Auf den in New York stattfindenden Feierlichkeiten zum 70jährigen Bestehen wurde Deutschland erneut gedrängt, seinen Kriegsetat weiter zu erhöhen.  Außenminister Heiko Maas (SPD) sprach für die Regierung, nicht aber für die Regierten, dass Deutschland  "Wort halte" und noch mehr Geld in Rüstung und Militär investieren wolle.

 

"Ich weiß, unser Haushaltsverfahren ist für Außenstehende manchmal schwer zu verstehen. Aber wir haben uns klar dazu bekannt, mehr Geld in Verteidigung zu investieren, und wir halten Wort." sagte er dazu, statt derartige Forderungen deutlich zurückzuweisen. Er verwies darauf, dass Deutschland seine Verteidigungsausgaben seit 2014 bereits um fast 40 Prozent erhöht habe. Man habe damit den jahrelangen Trend sinkender Verteidigungsausgaben umgekehrt.
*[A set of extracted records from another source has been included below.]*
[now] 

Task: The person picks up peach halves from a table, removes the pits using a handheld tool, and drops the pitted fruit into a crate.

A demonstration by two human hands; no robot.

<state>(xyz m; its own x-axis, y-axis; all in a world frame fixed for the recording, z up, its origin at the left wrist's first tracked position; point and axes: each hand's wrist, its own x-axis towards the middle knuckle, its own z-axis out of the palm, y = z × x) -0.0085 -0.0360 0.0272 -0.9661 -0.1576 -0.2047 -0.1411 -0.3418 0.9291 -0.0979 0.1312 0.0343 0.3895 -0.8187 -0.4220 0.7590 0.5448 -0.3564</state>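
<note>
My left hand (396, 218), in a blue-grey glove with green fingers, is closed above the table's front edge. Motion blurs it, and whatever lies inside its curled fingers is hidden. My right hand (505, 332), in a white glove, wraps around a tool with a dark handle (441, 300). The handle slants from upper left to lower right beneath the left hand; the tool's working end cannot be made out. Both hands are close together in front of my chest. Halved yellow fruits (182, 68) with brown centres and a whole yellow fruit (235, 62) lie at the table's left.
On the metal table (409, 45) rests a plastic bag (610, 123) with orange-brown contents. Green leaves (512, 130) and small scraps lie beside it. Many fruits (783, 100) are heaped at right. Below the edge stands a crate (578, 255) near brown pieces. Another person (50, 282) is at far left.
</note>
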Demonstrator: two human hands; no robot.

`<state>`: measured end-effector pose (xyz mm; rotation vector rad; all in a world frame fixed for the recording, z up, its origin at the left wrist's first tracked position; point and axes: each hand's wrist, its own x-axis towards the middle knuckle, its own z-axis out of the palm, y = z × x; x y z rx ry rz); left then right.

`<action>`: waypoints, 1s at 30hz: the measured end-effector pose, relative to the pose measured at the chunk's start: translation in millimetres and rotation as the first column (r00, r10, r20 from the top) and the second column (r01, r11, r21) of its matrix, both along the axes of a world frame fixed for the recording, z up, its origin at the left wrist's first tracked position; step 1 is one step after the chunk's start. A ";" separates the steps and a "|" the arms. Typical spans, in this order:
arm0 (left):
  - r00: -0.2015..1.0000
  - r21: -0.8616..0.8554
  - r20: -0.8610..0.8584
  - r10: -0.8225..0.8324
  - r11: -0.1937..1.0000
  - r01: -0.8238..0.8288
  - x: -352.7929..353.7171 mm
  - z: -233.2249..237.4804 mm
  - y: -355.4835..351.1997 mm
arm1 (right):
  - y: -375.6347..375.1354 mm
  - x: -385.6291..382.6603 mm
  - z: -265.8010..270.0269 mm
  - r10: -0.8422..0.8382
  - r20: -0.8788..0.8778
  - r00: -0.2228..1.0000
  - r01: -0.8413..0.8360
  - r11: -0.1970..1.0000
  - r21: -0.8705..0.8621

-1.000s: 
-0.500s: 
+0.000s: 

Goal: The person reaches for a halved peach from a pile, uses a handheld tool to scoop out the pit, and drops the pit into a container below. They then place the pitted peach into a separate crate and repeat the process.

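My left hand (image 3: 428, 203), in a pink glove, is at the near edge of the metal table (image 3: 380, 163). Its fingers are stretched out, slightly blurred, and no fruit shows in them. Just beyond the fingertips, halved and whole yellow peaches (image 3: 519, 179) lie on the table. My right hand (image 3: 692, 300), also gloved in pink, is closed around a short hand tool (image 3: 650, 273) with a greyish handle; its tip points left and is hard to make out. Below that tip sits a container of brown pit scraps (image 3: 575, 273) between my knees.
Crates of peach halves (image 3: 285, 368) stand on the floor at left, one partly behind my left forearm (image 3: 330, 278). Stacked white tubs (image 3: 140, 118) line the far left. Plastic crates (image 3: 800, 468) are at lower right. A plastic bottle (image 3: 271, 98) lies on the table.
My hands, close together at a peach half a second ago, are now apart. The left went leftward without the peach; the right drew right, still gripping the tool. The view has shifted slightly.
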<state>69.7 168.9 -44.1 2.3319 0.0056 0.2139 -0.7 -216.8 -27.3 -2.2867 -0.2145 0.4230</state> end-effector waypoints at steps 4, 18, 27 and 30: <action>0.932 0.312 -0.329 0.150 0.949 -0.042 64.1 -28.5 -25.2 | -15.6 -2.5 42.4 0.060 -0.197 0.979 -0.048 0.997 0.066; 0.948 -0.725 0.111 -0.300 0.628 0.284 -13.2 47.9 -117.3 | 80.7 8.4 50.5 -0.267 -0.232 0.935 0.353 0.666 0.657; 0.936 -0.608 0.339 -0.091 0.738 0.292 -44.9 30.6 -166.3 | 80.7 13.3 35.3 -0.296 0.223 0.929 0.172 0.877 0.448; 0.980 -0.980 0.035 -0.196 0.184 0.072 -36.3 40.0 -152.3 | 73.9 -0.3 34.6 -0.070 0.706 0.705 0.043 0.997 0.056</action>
Auch seine Kabinettskollegin Ursula von der Leyen (CDU) hat versichert, Deutschland werde die Zusagen an die NATO zu wachsenden Verteidigungsausgaben einhalten. "Die Bundesregierung hat bis 2024 1,5 Prozent zugesagt und danach weiteren Aufwuchs. Daran halten wir uns", schrieb sie in einem Gastbeitrag für die "Passauer Neue Presse".

Darüberhinaus forderte die Ministerin "Nachbesserungen" an den künftigen Verteidigungsetats an. Für 2020 wird das Budget erneut steigen, auf dann etwa 45 Milliarden Euro. Aber der geplante Aufwuchs für die Folgejahre reicht ihr noch nicht. Sie drohte: "Das muss sich noch ändern, tut es üblicherweise auch."

Wir fordern Änderungen in die entgegengesetzte Richtung. Denn die umgerechnet mehr als 500 € jährlich für jeden in Deutschland lebenden Menschen, die werden an anderer Stelle dringend gebraucht.